Stored dataset items:
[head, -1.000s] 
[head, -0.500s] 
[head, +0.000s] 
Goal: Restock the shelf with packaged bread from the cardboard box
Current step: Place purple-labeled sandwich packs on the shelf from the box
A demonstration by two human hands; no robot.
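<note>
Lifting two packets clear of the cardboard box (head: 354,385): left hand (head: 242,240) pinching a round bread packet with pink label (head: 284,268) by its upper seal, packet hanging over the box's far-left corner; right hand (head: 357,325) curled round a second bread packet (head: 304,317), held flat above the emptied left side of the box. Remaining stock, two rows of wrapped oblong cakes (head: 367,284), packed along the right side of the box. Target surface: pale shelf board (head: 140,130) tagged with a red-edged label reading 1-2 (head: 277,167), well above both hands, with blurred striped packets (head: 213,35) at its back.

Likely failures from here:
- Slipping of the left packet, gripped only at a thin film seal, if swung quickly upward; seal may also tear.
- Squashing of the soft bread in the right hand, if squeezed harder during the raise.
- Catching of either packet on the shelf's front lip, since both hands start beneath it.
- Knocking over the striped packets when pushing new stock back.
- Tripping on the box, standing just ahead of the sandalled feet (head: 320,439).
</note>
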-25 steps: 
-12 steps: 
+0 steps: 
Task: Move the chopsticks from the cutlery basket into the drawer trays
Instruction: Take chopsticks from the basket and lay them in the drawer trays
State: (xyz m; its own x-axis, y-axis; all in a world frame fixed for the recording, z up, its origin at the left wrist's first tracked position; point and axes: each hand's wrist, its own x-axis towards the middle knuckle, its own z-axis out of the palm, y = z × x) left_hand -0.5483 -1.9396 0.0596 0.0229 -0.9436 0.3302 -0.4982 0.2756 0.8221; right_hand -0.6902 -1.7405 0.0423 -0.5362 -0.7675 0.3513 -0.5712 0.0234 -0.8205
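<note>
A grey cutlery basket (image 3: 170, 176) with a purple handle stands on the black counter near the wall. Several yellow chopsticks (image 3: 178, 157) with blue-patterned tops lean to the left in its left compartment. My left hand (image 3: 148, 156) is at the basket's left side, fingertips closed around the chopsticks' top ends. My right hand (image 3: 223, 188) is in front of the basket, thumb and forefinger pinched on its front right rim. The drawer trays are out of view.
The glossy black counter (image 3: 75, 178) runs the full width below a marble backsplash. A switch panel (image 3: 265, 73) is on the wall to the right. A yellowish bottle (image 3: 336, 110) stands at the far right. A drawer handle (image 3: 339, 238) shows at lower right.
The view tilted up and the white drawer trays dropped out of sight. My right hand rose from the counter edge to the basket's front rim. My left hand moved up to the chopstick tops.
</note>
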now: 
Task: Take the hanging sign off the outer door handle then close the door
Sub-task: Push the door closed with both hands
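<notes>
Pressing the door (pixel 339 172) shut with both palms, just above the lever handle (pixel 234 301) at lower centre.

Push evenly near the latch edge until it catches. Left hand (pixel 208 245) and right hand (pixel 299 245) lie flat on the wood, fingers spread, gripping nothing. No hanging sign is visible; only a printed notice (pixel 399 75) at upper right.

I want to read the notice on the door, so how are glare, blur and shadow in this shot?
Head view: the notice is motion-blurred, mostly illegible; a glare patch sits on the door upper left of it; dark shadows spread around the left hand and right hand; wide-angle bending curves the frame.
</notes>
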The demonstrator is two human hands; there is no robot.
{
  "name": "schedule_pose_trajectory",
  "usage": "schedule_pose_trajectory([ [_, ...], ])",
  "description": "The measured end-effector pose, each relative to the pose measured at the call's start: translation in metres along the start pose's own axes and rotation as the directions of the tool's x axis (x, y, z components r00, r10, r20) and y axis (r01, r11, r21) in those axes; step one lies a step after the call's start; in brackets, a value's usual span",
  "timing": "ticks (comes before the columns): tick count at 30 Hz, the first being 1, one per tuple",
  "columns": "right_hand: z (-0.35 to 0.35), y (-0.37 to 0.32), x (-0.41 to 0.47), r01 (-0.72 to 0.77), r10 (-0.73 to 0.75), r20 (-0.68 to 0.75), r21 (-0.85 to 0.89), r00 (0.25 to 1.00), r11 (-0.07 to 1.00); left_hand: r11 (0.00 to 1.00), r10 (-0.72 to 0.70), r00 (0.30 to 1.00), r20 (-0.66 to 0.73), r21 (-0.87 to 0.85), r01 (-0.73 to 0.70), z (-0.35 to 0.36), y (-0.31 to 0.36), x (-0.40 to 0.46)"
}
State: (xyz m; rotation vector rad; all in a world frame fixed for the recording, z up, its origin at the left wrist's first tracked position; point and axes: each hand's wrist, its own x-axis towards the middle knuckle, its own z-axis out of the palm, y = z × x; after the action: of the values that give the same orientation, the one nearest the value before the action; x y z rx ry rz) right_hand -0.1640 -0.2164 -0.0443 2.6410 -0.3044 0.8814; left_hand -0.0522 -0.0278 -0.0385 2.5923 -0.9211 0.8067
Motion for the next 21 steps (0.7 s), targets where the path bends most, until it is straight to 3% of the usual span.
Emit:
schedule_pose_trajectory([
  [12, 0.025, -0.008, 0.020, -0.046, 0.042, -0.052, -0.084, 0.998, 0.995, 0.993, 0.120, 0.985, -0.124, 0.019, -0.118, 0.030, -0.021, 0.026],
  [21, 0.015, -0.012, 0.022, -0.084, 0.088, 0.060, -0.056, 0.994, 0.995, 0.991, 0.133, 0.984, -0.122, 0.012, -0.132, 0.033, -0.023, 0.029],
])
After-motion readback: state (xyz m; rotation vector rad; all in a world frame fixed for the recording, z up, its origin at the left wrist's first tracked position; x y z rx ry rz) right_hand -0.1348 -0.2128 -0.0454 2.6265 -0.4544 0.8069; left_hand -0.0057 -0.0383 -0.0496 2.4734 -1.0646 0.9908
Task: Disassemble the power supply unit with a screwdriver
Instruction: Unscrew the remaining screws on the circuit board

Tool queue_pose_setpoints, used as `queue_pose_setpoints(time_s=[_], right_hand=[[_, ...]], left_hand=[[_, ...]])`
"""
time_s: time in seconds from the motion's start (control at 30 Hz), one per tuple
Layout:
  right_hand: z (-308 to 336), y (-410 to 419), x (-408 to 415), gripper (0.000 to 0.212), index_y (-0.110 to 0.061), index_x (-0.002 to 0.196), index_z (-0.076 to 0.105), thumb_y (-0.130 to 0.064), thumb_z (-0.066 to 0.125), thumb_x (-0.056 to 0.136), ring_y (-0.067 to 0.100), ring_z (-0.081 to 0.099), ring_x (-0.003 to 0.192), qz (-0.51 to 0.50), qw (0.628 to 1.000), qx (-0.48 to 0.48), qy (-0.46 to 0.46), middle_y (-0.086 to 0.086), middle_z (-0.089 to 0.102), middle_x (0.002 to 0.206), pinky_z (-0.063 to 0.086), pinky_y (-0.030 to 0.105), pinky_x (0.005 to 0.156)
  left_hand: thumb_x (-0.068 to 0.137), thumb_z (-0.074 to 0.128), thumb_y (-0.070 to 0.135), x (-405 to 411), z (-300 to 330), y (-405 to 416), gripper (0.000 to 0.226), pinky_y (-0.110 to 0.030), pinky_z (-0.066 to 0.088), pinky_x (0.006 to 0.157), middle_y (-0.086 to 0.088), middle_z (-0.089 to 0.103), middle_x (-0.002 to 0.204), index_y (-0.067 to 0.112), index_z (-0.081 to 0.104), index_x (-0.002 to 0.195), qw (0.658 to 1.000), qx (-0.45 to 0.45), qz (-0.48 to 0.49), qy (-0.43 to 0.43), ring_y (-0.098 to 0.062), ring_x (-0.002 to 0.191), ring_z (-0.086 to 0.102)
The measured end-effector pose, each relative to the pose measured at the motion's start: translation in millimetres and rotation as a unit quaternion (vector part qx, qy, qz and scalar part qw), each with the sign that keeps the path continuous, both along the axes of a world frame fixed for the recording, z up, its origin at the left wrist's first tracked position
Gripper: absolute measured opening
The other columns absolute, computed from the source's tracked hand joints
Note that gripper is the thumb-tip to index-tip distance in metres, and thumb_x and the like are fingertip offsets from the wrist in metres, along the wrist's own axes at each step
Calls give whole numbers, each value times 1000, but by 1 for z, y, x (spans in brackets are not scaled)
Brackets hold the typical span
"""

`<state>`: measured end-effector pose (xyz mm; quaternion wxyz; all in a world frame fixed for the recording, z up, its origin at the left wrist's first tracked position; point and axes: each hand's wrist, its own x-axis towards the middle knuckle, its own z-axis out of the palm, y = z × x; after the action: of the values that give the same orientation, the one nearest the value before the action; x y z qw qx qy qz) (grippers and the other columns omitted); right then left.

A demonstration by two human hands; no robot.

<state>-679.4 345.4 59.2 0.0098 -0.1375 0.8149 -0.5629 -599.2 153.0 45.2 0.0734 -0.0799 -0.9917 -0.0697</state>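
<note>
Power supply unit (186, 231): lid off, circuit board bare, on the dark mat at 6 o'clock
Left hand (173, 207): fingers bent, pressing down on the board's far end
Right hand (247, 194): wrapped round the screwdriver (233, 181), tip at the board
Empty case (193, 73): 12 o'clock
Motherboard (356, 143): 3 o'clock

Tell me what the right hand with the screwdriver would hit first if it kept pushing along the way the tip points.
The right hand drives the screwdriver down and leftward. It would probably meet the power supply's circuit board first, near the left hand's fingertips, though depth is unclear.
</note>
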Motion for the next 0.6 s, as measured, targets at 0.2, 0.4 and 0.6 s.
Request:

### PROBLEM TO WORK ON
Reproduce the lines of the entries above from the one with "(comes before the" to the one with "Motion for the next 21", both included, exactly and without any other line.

### YOUR RESPONSE
  "timing": "ticks (comes before the columns): tick count at 30 Hz, the first being 1, one per tuple",
  "columns": "right_hand: z (-0.35 to 0.35), y (-0.37 to 0.32), x (-0.41 to 0.47), r01 (-0.72 to 0.77), r10 (-0.73 to 0.75), r20 (-0.68 to 0.75), r21 (-0.85 to 0.89), r00 (0.25 to 1.00), r11 (-0.07 to 1.00); left_hand: r11 (0.00 to 1.00), r10 (-0.72 to 0.70), r00 (0.30 to 1.00), r20 (-0.66 to 0.73), r21 (-0.87 to 0.85), r01 (-0.73 to 0.70), z (-0.35 to 0.36), y (-0.31 to 0.36), x (-0.40 to 0.46)"
}
State: (xyz m; rotation vector rad; all in a world frame fixed for the recording, z up, its origin at the left wrist's first tracked position; point and axes: each hand's wrist, its own x-axis towards the middle knuckle, its own z-axis out of the palm, y = z × x; after the action: of the values that give the same orientation, the one nearest the value before the action; x y z rx ry rz) right_hand -0.1640 -0.2164 -0.0443 2.6410 -0.3044 0.8814; left_hand -0.0522 -0.0278 -0.0385 2.5923 -0.9211 0.8067
Motion for the next 21 steps (0.7 s), targets where the path bends most, until it is straight to 3% of the usual span.

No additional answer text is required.